I apologize for some of the posts this week in which my superstar looks and winning smile were inexplicably missing, but sometimes I'd just be inventing a reason for a photo. Not so today.
So I'd had some croissants for breakfast, made even more delicious by strawberry jam purpose-stolen from a hotel in Majorca. And I moseyed into the dining room to play Minecraft and Bud was sorting out the latest delivery of funny foreign coins.
I have a collection of these, mostly started when we inherited some from Blind Uncle Len, and we always had a few of those old French coins and stuff in bottom drawers, the way we all do. But nowadays, every time we visit Lyndhurst or Chichester or Salisbury or Bognor, there are those special antique shops where you can riffle through the bucket of silly coins at 10p a go or buy the random Chinese take-away tub of coins for £5, and see what you get.
So there is a process. And because this collection is nominally mine - Bud is just curating it for me, honest - I took an interest and sorted the Americas section and added them to the spreadsheet and inserted a line for the ones we didn't have, and determined that this one was shinier, and this one wasn't, and generally joined in with gusto, pyjamas and a magnifying glass.
And then we got one from Surinam, a square 5 Cent in faded aluminium. And we didn't have Surinam on the spreadsheet! I had to add a new country! I found this strangely exciting, oddly compelling. We now have over 2000 different coins, and laughed at the Belgians for having identical coins but some say Belgie and some say Belgique, and other little anomalies.
I tried on some clothes that Jof had got me for the 'Battle of Britain' topic - become a wartime evacuee. They are good, with a pretend tie and a baggy jumper. I already have the Cockney accent from my days as a Victorian chimney sweep.

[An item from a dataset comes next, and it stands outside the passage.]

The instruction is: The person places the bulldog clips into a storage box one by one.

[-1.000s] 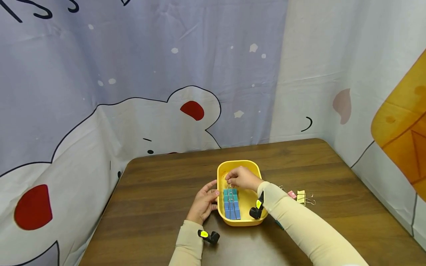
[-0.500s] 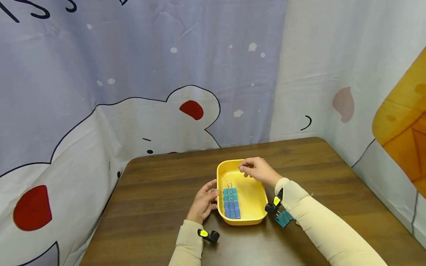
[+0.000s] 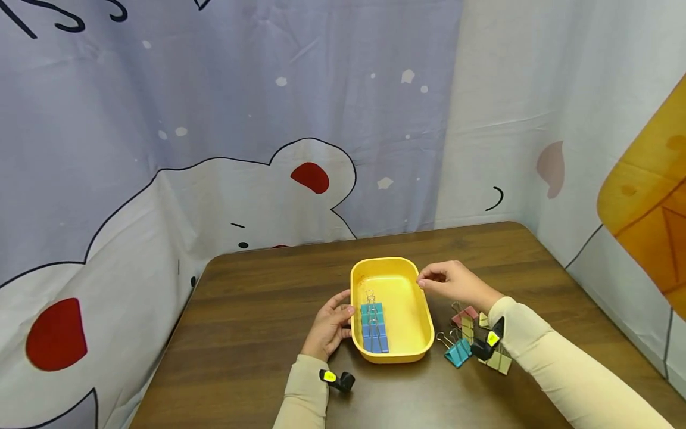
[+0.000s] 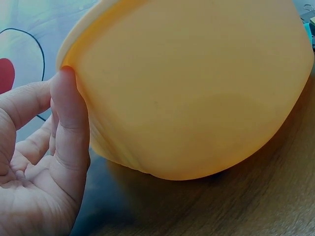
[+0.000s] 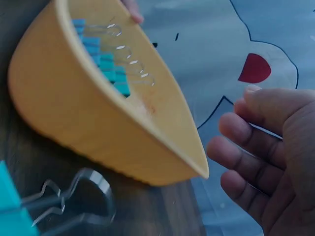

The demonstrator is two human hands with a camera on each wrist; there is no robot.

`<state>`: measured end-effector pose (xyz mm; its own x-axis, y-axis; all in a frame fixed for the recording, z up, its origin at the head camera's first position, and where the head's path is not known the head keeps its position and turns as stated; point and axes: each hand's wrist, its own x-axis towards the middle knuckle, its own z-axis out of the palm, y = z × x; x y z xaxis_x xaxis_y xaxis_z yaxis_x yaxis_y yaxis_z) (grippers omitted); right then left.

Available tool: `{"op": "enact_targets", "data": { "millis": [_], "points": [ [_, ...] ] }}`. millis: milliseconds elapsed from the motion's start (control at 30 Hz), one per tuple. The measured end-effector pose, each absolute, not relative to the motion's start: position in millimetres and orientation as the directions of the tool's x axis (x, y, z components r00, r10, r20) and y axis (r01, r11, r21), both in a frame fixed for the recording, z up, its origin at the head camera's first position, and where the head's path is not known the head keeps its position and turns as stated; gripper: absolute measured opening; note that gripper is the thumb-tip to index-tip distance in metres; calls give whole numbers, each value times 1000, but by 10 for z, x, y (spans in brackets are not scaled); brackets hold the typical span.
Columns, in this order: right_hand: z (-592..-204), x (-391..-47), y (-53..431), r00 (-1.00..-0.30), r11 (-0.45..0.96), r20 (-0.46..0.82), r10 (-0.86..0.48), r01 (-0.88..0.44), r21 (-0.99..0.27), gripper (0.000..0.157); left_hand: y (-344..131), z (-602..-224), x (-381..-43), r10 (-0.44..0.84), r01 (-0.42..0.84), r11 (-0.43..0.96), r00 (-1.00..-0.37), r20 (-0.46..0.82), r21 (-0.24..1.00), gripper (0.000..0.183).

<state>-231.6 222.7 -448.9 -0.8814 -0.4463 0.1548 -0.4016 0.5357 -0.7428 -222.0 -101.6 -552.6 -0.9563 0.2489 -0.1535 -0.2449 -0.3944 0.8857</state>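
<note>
A yellow plastic tray (image 3: 399, 359) sits on the table. Along its left side lies a row of several binder clips (image 3: 374, 328), teal ones at the far end and blue ones nearer, wire handles pointing away. My left hand (image 3: 332, 325) holds the tray's left rim between thumb and fingers; the left wrist view shows the thumb (image 4: 69, 103) at the rim. My right hand (image 3: 455, 281) is in the air beside the tray's far right rim. Its fingers (image 5: 238, 152) are loosely bent, with nothing in them in the right wrist view.
Right of the tray lies a loose pile of binder clips: a teal one (image 3: 458, 353), a pink one (image 3: 465, 315) and several yellow ones (image 3: 499, 362). My right forearm (image 3: 568, 351) passes over part of the pile. Behind the wooden table (image 3: 268, 333) hangs a printed curtain (image 3: 241, 119).
My right hand has let go of the far teal clip in the row and moved right, out of the tray. This uncovers the pile of clips. My left hand has stayed on the rim.
</note>
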Motion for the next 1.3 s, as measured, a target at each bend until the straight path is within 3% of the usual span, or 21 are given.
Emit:
{"op": "enact_targets", "data": {
  "millis": [300, 500, 933, 1300],
  "points": [
    [-4593, -2164, 2447, -818, 523, 4, -575, -372, -767, 17, -996, -5506, -2232, 243, -243, -385, -957, -155, 890, 51],
    [-4669, -2099, 2507, -754, 501, 57, -654, -488, -715, 8, -999, -5494, -2233, 246, -244, -391, -957, -155, 888, 51],
    [-4695, -1930, 2615, -646, 482, 81, -759, -641, -598, 16, -1016, -5501, -2244, 257, -249, -399, -954, -153, 883, 52],
    [-4773, -1879, 2650, -674, 533, 23, -738, -604, -593, 10, -1026, -5525, -2228, 262, -256, -412, -953, -155, 875, 50]
  ]
}}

At the theatre I met Sydney and we practised Wind in the Willows and stuff, and it was a good lesson. There is an audition for a Spielberg movie so I took the details. And while we were out, Bud had bought a knackered elderly suitcase for £5 out of an antique shop in Southsea so I have something to sit on, on the station platform waiting to take me to the countryside away from the Nazi blitz.
So I had to tread water for 5 minutes and do 5 lengths in 5 minutes and do 40 lengths without stopping and hold onto a float for 5 minutes and dive in a few times and Oh Dearie Me.
Due to certain talents I have, such as being wonderful and epic and so forth, I totally beasted it. I could have gone for Badge #5, roll on next year. James in my class did it too and Tall Luke, with whom I did the night-hike, tried Badge #5 but struggled, and won. The Badge-Meister will be busy tonight!
Then we had 45 minutes of messing around with frog-shaped floats and diving etc, hooray. The boys' changing room was packed afterwards: only 2 people thought their way around the problem and used the ladies' changing room (no Scouts are ladies, ergo no occupants). The swimming pool was built 117 years ago for the Royal Marines, barracks just up the road. And the officers' changing room is now the ladies. That is why it's 4 times bigger and you could play tennis in it. On the way home we saw a head-on crash involving a Dominos' delivery car where the fronts of both vehicles were all squished up.
At home, Jof had made us a roast dinner and we hoovered it up like very hungry deserving people eat godly ambrosia.